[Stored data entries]
>>>

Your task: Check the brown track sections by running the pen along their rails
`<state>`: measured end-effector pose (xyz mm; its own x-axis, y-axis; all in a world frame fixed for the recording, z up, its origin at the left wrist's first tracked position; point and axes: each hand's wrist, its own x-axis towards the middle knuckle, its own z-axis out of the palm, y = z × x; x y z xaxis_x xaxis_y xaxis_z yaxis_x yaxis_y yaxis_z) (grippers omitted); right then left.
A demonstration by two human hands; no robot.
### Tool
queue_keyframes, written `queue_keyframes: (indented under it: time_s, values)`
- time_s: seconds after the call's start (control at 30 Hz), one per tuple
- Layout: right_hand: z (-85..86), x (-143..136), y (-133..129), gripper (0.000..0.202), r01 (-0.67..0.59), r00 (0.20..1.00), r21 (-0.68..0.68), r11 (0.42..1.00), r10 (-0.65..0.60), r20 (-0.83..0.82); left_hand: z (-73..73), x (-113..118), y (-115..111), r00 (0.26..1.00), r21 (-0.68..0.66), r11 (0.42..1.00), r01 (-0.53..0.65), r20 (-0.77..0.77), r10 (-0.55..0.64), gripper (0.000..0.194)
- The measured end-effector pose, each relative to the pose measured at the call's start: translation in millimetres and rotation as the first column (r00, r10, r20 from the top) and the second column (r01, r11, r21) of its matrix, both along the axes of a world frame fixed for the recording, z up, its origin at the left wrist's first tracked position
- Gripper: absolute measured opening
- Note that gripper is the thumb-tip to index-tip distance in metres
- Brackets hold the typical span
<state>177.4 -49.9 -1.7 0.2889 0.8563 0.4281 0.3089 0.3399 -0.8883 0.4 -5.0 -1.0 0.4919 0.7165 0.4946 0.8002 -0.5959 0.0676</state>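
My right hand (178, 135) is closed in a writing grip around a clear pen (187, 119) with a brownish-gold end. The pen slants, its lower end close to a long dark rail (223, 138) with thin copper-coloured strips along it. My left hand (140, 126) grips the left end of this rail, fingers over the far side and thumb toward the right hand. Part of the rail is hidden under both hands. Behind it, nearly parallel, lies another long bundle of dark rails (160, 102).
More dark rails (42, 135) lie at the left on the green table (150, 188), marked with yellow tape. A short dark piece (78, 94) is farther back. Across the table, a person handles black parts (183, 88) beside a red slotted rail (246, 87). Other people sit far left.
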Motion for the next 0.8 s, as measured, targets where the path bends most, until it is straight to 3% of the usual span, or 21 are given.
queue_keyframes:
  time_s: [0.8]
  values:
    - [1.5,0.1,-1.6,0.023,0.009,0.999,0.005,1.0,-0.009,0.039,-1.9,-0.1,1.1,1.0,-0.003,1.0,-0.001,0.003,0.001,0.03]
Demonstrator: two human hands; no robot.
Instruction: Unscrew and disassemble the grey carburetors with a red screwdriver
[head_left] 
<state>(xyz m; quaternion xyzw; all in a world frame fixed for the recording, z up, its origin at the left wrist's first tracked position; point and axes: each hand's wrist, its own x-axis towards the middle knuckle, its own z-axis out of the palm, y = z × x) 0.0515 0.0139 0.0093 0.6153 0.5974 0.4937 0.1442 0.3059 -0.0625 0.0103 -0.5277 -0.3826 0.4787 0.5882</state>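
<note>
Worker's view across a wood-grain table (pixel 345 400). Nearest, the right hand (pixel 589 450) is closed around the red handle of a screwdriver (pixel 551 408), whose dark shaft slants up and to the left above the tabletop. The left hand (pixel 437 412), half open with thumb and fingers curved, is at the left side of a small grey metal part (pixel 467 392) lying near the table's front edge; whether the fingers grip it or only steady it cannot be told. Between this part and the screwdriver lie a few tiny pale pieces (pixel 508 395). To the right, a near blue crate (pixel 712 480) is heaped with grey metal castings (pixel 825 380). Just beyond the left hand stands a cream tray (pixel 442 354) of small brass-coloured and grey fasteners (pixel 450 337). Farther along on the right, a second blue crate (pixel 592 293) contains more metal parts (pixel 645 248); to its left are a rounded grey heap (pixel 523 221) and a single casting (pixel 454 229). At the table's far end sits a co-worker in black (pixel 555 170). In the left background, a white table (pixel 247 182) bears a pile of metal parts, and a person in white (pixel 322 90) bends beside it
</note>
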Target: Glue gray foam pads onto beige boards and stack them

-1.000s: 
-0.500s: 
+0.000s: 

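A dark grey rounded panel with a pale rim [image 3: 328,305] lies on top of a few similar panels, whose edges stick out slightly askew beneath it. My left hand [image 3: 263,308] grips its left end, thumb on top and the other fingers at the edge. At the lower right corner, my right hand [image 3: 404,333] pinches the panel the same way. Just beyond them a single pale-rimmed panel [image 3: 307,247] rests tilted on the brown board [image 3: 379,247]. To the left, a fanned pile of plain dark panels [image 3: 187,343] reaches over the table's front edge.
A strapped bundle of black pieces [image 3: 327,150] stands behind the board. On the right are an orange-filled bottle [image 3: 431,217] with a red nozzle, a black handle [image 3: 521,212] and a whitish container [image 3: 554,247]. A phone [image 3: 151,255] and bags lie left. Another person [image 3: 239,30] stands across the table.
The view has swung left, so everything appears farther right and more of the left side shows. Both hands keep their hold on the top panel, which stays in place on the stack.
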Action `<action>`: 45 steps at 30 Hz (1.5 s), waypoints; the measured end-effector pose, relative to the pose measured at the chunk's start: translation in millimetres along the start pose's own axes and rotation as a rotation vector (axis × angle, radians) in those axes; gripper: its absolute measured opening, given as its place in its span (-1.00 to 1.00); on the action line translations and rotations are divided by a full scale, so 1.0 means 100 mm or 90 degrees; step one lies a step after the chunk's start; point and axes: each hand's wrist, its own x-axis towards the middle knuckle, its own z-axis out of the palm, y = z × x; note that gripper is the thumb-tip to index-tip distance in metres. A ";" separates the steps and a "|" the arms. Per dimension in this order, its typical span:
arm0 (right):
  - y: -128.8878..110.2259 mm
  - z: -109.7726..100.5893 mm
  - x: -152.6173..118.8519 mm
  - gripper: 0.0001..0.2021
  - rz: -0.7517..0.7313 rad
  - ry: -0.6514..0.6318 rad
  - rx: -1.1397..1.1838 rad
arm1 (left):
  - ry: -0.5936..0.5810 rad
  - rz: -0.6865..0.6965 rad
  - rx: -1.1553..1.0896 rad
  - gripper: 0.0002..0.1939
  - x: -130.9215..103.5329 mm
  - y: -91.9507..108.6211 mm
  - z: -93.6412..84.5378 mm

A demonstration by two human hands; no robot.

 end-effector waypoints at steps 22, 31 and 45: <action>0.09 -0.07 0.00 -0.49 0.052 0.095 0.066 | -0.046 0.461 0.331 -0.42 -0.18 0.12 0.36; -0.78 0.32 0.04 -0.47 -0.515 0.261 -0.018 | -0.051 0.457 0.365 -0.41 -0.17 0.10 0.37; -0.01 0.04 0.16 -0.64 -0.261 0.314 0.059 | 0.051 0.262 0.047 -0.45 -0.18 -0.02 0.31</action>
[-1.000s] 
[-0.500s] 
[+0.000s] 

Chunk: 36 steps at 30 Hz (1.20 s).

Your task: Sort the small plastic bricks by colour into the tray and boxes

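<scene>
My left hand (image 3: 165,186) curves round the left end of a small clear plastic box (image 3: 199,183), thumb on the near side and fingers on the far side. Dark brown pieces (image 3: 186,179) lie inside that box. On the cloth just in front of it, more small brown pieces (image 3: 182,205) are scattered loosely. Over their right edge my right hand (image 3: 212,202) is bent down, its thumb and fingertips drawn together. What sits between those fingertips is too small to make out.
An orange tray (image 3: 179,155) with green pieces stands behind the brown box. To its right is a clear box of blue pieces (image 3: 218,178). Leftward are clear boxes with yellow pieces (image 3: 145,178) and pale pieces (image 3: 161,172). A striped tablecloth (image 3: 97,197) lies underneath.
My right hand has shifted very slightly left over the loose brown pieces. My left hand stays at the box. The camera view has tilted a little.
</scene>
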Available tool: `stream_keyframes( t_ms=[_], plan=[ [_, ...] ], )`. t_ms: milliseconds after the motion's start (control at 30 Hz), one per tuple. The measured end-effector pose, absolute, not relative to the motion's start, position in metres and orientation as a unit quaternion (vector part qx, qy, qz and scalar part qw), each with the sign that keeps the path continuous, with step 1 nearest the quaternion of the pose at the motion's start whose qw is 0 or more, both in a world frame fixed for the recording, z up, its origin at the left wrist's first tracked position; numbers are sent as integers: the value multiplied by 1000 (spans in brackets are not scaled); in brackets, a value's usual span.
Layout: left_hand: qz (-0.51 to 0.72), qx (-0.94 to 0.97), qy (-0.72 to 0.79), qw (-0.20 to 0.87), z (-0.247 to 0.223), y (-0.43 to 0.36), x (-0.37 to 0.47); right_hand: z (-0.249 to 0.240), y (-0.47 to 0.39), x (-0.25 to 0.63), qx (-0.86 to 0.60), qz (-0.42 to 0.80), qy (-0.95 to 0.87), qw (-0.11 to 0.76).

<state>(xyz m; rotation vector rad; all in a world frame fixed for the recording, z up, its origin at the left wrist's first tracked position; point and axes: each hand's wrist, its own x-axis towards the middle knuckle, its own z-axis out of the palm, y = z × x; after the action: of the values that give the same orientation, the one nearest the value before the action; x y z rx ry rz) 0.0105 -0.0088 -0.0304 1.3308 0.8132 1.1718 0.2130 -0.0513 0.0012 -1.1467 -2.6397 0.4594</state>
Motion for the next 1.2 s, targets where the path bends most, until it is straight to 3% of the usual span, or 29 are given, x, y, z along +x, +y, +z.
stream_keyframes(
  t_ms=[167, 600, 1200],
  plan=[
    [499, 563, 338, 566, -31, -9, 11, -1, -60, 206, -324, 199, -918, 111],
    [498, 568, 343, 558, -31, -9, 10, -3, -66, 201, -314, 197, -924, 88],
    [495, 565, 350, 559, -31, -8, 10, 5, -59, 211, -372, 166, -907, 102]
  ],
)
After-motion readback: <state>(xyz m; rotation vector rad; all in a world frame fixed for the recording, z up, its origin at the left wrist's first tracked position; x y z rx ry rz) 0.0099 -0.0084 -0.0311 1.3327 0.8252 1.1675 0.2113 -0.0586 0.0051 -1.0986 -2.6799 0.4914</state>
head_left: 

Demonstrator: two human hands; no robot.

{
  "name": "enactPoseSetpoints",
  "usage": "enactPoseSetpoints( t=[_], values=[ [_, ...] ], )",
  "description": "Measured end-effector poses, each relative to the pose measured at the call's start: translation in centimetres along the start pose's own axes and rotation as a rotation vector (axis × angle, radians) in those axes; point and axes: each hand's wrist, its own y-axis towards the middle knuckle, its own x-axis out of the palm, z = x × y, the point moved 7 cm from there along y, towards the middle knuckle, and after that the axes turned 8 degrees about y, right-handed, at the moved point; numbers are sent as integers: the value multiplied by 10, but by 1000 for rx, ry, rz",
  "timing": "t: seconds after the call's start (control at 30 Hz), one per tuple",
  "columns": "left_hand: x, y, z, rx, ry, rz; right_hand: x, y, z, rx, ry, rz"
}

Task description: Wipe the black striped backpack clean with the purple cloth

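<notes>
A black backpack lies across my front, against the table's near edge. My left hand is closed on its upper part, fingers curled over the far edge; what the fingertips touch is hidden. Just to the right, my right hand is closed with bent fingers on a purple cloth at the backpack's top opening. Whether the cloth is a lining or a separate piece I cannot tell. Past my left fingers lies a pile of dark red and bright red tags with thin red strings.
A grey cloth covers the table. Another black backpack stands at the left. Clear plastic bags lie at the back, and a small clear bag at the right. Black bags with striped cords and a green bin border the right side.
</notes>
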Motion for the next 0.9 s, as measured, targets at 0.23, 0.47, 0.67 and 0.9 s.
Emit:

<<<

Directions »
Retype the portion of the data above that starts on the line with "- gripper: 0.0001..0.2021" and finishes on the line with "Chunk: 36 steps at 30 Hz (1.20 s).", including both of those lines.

Answer box »
  - gripper: 0.0001..0.2021
  - rz: -0.7517..0.7313 rad
  - ry: -0.6514..0.6318 rad
  - rx: -1.1397..1.1838 rad
arm1 (left):
  - ry: -0.5936..0.5810 rad
  - rz: -0.6865..0.6965 rad
  - rx: -1.1553..1.0896 rad
  - gripper: 0.0002..0.1939
  - x: -130.9215..103.5329 mm
  - y: -91.9507..108.6211 mm
  - z: -93.6412..84.5378 mm

A demonstration by two human hands; no robot.

 end-effector waypoints at steps 22, 31 and 45: <action>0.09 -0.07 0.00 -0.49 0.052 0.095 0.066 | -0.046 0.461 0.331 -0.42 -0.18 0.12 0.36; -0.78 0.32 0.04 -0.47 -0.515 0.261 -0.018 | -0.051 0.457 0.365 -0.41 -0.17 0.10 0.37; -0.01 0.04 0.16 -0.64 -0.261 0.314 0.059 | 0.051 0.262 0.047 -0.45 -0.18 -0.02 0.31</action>
[-1.000s] 
[-0.500s] 
[+0.000s] 

Chunk: 36 steps at 30 Hz (1.20 s).

This brings the exercise to completion.